In Hone's Table Book, verse and prose detail Mompesson's concern for his flock and the new arrangements made for addressing them and delivering his regular sermons. One letter he wrote at the time reveals his personal commitment.
I intend (God willing) to spend most of this week in seeing all the woollen clothes fumed and purified, as well for the satisfaction, as for the safety of the country.

Tomb of Catherine Mompesson [d. August 1666], and nearby ancient cross

Over 7 months of misery, 259 Eyam villagers--four-fifths of the total population--suffered and died. Yet no one fled, and the contagious disease spread no further. Hone reports that Mompesson imported necessary supplies, thereby tempering the desperation with goods, as well as his persuasive words. In their notes to The Desolation of Eyam, William and Mary Botham Howitt suggest that the subject of their poem was more efficient than an army.



What a cordon of soldiers could not have accomplished, was effected by the wisdom and love of one man.* This measure was the salvation of the country. The plague, which would most probably have spread from place to place, may be said to have been here hemmed in, and, in a dreadful and desolating struggle, destroyed and buried with its victims.
Hone concludes his narrative with the following lines.

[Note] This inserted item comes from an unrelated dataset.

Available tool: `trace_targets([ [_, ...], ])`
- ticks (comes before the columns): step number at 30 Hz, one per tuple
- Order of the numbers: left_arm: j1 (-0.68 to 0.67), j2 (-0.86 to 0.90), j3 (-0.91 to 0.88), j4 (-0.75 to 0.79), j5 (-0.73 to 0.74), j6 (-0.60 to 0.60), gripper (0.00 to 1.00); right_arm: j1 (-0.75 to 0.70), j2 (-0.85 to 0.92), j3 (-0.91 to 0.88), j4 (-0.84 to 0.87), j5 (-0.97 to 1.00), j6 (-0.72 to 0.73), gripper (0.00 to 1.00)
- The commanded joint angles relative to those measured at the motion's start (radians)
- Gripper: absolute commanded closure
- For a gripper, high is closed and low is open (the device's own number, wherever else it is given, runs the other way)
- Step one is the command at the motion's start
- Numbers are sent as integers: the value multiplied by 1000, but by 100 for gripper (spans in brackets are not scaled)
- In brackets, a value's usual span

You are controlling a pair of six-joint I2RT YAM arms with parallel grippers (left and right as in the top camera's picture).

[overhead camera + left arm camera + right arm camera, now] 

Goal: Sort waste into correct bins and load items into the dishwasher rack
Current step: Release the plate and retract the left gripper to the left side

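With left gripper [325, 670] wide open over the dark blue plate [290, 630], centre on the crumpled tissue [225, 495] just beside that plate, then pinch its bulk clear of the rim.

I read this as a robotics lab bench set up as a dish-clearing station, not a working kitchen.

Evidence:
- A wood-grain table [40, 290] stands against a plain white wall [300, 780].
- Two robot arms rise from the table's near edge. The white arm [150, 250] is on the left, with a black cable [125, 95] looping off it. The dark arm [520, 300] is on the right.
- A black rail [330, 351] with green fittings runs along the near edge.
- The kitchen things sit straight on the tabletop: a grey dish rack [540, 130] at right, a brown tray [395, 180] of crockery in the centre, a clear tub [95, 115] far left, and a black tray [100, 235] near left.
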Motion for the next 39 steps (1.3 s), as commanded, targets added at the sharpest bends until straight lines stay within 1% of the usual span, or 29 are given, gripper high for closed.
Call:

William Mompesson exercised a power greater than legislators have yet attained. He had found the great secret of government. He ruled his flock by the Law of Kindness.
Since then, a few have had luck with those infected and disaffected, by insisting on living and working in the midst of social crisis.



BBC interview with James Cook [August 2011]


*Another individual, the Rev. Thomas Stanley, also aided his fellow residents of Eyam in their distress. After being forced into retirement for his beliefs, 4 years earlier by the Act of Conformity, Stanley received monetary support from most of the community.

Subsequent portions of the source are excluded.